Dans la procédure il faut donc s’attendre à tous les coups bas : fausses déclarations, fausses attestations, utilisation permanentes de contrevérités, torsion des faits, subornation de témoins, espionnage informatique etc.

Pour l’auteur de ces faits, qui ne peut pas concevoir que sa position ne triomphe pas, ces moyens frauduleux sont parfaitement normaux, puisqu’ils servent son dessein.

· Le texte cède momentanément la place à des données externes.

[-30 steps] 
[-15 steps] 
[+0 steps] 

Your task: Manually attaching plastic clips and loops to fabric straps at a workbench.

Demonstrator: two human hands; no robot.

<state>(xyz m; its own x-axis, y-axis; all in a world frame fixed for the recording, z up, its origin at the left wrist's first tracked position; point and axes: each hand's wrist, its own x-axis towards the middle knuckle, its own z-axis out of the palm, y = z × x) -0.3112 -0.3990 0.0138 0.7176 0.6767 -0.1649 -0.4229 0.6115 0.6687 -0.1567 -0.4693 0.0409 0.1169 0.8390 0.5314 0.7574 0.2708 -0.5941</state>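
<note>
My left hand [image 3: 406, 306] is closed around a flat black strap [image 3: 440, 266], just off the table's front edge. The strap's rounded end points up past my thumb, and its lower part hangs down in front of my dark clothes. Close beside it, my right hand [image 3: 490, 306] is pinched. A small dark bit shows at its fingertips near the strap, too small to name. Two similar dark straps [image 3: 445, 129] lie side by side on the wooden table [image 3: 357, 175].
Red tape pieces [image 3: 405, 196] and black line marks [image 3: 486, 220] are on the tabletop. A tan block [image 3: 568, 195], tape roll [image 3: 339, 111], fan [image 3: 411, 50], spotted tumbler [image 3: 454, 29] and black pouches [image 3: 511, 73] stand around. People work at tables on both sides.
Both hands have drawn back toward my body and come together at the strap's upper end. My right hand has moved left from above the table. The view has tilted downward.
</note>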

Et s’il est confronté à la réalité de ses méfaits, le pervers narcissiques va se trouver d’excellentes raisons, des excuses très cohérentes.

Ce type de comportement exige de la défense du conjoint victime, une grande rigueur dans la déconstruction point par point des éléments probatoires frauduleux ou non avérés.

Et la victime ?

En fonction de ses propres particularités le conjoint victime, lors des moments où il/elle pourra exprimer sa position (expertise, enquête sociale, audition) pourra sembler peu sûr(e) de lui/d’elle ou au contraire s’exprimer avec trop de revendication, voire d’agressivité du fait du traumatisme causé par le passé et de la connaissance intime des dégâts causés par les agissements du conjoint au sein de la famille.

 

La victime risque donc de s’empêtrer dans ses arguments puisqu’elle est envahie d’émotions réelles causées par ce qu’elle a vécu et/ou vit encore et par ce qu’ont vécu ses enfants.

La victime sera donc en permanence dans une position déséquilibrée à son préjudice, du fait de la répartition inégale entre les conjoints de la charge émotionnelle.

Il revient là à l’avocat du conjoint victime, de tenir pleinement son rôle de conseil, puisqu’il doit avoir la distance nécessaire afin de permettre l’objectivation du conflit et sa traduction en mots et en un récit à la fois objectif et circonstancié pour les acteurs judiciaires, au premier rang desquels les juges aux affaires familiales.